Update outdated work stealing docs regarding worker restrictions by kevinziroldi · Pull Request #9214 · dask/distributed

kevinziroldi · 2026-03-23T10:01:20Z

The documentation in work-stealing.rst stated that work stealing is not enabled for tasks that have been specifically restricted to run on particular workers.
After the closure of #3069 (but also #1389 and #2740), work stealing has been enabled in presence of restrictions, provided the thief meets them.
I updated the text to accurately reflect the modern scheduler behavior.

Since the person who opened #9129 was still not sure about this behavior, I verified it on the current version of Dask. Here are the local test scripts I used to prove that stealing correctly occurs among a restricted subset of workers and in presence of resource restrictions:

import time
from dask.distributed import Client, LocalCluster
import logging

def variable_task(x):
    # Tasks 0-24 are very slow, Tasks 25-49 are very fast
    if x < 25:
        time.sleep(1.0)
    else:
        time.sleep(0.01)
    return x

if __name__ == "__main__":
    # Create cluster and client
    cluster = LocalCluster(n_workers=4, threads_per_worker=1)
    client = Client(cluster)
    
    # Get all workers and pick a strict subset of two
    workers = list(client.scheduler_info()['workers'].keys())
    subset = workers[:2]
    
    print(f"Restricting tasks strictly to: {subset}\n")

    # Map 50 imbalanced tasks
    futures = client.map(
        variable_task, 
        range(50), 
        workers=subset, 
        allow_other_workers=False
    )
    
    # Wait for everything to finish
    client.gather(futures)
    
    # Suppress the Dask "Removing worker caused cluster to lose tasks" warnings
    logging.getLogger("distributed.scheduler").setLevel(logging.ERROR)
    
    # Check the scheduler's internal event log for stealing
    stealing_events = client.get_events('stealing')
    
    if stealing_events:
        print(f"\nRecorded {len(stealing_events)} work stealing events.")
        
        # Extract individual steal tuples
        all_steals = []
        for event in stealing_events:
            event_data = event[-1]
            if isinstance(event_data, tuple) and event_data[0] == 'request':
                all_steals.extend(event_data[1])

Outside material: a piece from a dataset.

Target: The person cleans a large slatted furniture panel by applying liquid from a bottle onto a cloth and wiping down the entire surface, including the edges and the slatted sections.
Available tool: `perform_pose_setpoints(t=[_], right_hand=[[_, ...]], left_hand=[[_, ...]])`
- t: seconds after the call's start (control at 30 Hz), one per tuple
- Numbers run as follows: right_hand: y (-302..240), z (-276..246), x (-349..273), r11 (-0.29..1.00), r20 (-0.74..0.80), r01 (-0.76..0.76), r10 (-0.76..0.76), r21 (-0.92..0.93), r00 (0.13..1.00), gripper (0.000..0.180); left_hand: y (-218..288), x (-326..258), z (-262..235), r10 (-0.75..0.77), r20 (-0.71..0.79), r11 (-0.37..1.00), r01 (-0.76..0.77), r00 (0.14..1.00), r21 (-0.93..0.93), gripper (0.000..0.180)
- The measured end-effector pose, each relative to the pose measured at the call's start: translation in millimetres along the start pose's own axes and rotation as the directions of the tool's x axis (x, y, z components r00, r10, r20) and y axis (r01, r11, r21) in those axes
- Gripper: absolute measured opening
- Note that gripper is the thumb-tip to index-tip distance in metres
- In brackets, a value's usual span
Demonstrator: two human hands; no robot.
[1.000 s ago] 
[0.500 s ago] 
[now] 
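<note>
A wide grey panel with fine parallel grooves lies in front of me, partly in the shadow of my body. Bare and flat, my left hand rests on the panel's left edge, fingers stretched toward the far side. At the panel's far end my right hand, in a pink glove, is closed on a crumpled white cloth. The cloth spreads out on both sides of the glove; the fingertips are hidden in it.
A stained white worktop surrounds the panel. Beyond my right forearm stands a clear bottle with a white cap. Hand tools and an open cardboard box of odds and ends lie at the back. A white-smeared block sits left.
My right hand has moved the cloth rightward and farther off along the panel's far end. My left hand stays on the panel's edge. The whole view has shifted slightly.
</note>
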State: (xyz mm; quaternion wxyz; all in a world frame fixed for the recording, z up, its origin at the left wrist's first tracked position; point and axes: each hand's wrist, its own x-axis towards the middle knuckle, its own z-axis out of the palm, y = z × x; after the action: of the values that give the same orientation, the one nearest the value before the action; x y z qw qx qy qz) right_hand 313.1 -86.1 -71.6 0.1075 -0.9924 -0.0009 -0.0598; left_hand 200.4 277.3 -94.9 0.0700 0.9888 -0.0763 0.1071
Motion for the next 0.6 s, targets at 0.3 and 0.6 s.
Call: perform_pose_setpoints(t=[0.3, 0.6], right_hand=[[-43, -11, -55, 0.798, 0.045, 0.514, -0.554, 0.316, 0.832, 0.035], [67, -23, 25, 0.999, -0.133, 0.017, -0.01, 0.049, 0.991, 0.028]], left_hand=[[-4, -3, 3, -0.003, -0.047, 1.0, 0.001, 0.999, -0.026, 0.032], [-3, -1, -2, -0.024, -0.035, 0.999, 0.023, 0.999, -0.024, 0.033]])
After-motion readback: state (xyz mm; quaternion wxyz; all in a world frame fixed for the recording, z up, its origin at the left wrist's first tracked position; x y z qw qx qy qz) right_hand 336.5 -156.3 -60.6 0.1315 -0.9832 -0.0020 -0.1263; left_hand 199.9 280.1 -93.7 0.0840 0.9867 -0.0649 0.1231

        for steal in all_steals:
            print(f"Stolen Task: {steal[2]}")
            print(f"Victim:      {steal[4]}")
            print(f"Thief:       {steal[6]}")
        
        if all_steals:
            # Verify no thief was outside our subset
            thieves = set(s[6] for s in all_steals)
            outside_thieves = thieves - set(subset)
            
            print(f"\nSubset allowed: {subset}")
            print(f"Unique Thieves: {list(thieves)}")
            
            if not outside_thieves:
                print("All thieves were strictly within the allowed subset!")
            else:
                print("Error: A worker outside the subset stole a task!")
    else:
        print("No stealing occurred.")

import time
import logging
from dask.distributed import Client

def variable_task(x):
    if x < 25:
        time.sleep(1.0)
    else:
        time.sleep(0.01)
    return x

if __name__ == "__main__":
    logging.getLogger("distributed.scheduler").setLevel(logging.ERROR)

    client = Client("tcp://127.0.0.1:8786")

    info = client.scheduler_info()["workers"]
    name_to_addr = {meta["name"]: addr for addr, meta in info.items()}

    w1 = name_to_addr["w1"]
    w2 = name_to_addr["w2"]
    w3 = name_to_addr["w3"]

    print("Workers:")
    print("w1 =", w1)
    print("w2 =", w2)
    print("w3 =", w3, "(ENERGY=0, should never steal)")

    futures = client.map(
        variable_task,
        range(50),
        resources={"ENERGY": 10},
    )
    client.gather(futures)

    stealing_events = client.get_events("stealing")

    all_steals = []
    for event in stealing_events:
        payload = event[-1]
        if isinstance(payload, tuple) and payload[0] == "request":
            all_steals.extend(payload[1])

    print(f"\nTotal steals found: {len(all_steals)}")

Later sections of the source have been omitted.